Trump dijo que el país “se encuentra en una situación muy complicada”: “No tienen dinero” y “no tienen nada”, expresó. “Están en serios problemas”, afirmó, y en ese marco destacó el intercambio con autoridades de Cuba, que calificó de “muy positivo” para las personas que “fueron expulsadas –o peor aún– de Cuba y viven aquí”.

Las intenciones anunciadas por Trump de una “toma de control amistosa” de Cuba se enmarcan en el contexto del bloqueo petrolero impuesto por el gobierno de Estados Unidos en enero, luego de la operación militar en Venezuela y el secuestro de Nicolás Maduro. En 2024, Cuba ya estaba atravesando un problema grave por la falta de combustible, pero dicho bloqueo solo lo agudizó y aceleró la crisis humanitaria.

El coordinador residente de la Organización de las Naciones Unidas (ONU) en Cuba, Francisco Pichón, alertó este jueves por los crecientes riesgos para la atención médica, los servicios de agua y la distribución de alimentos, a medida que las reservas energéticas de la isla caen.

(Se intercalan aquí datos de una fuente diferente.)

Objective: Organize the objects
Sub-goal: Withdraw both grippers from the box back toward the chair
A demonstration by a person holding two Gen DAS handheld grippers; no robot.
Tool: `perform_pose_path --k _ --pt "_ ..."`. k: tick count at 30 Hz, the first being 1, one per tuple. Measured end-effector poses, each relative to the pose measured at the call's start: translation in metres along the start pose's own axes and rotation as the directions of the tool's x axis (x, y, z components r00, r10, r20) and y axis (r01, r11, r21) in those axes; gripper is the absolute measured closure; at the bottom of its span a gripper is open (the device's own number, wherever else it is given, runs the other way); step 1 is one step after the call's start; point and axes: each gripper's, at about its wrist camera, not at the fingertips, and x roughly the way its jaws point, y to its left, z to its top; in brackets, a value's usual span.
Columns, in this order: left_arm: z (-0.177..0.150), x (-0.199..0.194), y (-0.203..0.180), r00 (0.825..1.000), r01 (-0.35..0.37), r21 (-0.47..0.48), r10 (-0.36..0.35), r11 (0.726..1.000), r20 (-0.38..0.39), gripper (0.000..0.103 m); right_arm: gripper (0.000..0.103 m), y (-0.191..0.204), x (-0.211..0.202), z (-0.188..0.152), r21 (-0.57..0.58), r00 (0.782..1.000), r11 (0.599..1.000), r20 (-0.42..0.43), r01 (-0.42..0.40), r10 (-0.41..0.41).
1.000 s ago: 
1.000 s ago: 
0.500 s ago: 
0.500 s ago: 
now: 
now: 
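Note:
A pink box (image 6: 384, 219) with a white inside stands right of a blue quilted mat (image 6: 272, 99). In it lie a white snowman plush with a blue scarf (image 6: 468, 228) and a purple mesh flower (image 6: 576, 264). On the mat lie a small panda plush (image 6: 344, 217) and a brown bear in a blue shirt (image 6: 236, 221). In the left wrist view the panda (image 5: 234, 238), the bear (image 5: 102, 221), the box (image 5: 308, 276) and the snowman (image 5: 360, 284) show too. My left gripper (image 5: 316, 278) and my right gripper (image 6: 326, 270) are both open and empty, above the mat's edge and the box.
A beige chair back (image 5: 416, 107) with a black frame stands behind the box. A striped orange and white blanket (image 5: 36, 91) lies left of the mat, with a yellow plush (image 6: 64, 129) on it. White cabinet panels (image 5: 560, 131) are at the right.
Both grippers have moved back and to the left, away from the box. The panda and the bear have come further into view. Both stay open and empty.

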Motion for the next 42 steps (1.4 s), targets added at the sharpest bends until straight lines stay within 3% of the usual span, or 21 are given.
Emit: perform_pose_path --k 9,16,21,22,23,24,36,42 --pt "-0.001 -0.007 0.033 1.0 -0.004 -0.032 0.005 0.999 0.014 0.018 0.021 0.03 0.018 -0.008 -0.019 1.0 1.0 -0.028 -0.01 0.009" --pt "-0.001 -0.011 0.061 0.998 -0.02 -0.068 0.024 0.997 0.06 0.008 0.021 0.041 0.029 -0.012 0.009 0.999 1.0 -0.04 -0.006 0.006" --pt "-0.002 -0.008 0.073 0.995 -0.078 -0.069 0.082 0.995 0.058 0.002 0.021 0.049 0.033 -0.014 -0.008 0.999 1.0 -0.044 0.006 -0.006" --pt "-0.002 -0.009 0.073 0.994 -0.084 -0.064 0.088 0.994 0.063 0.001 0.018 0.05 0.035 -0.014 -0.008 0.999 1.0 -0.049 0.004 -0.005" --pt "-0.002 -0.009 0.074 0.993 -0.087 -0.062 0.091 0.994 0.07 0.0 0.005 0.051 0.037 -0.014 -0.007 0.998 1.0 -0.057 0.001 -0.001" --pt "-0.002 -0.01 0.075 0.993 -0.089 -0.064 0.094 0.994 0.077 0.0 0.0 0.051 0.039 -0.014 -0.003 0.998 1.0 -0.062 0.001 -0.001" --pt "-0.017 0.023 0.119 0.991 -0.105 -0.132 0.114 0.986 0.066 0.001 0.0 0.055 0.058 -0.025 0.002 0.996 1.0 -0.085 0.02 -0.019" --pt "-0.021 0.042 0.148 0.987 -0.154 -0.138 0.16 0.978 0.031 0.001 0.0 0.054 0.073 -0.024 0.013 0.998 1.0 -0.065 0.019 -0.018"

En una rueda de prensa, Pichón señaló que existe la “preocupación de que la crisis podría profundizarse” a raíz del bloqueo que crea “riesgos humanitarios agudos” para las comunidades más vulnerables.

De acuerdo con la ONU, el día a día de Cuba “se está volviendo frágil” y tiene servicios esenciales reducidos en todo el país, los cuales dependen del petróleo para más del 90% de sus necesidades energéticas. El petróleo pesado que produce Cuba se destina a la generación de energía, pero este es limitado. “El país depende en un 90% de la generación con combustibles fósiles, y existe un déficit del 30% para cubrir el mínimo necesario”, apuntan.

Es por eso que, de cara al futuro, Pichón instó a la comunidad internacional a tratar el problema a través de un “esfuerzo diplomático que pueda llevarse a cabo con Estados Unidos”.

“Cuba ratifica su voluntad de proteger las aguas territoriales”

La breve declaración del presidente de Estados Unidos se da dos días después de que el Ministerio del Interior de Cuba informara que agentes fronterizos se enfrentaron a un grupo de personas que ingresaron en las aguas territoriales de la isla en una lancha con matrícula del estado de Florida, lo que dejó como saldo cuatro personas muertas y seis heridas.

En los dos últimos días, Trump no se refirió a este hecho, pero sí lo hizo el secretario de Estado Marco Rubio, quien este jueves afirmó, durante la cumbre de la Comunidad del Caribe, que el gobierno estadounidense no tuvo nada que ver con el incidente e informó que la administración de Trump estaba recopilando información.

En ese sentido, Rubio agregó que Estados Unidos investigará los hechos y responderá “en consecuencia”. “No vamos a basar nuestras conclusiones en lo que ellos [Cuba] nos han dicho, y estoy muy seguro de que conoceremos la historia completa de lo que ocurrió aquí”, remarcó.

En un comunicado, las autoridades cubanas habían informado que cuando los agentes fronterizos se acercaron a la embarcación, fueron tiroteados por los tripulantes, lo que desató el enfrentamiento. Además, el Ministerio del Interior cubano resaltó que las seis personas que fueron heridas en el episodio fueron trasladadas a la isla para recibir atención médica.

“Ante los actuales desafíos, Cuba ratifica su voluntad de proteger las aguas territoriales, teniendo como base que la defensa nacional es un pilar fundamental para el Estado cubano a favor de la protección de su soberanía y la estabilidad en la región”, expresaron las autoridades.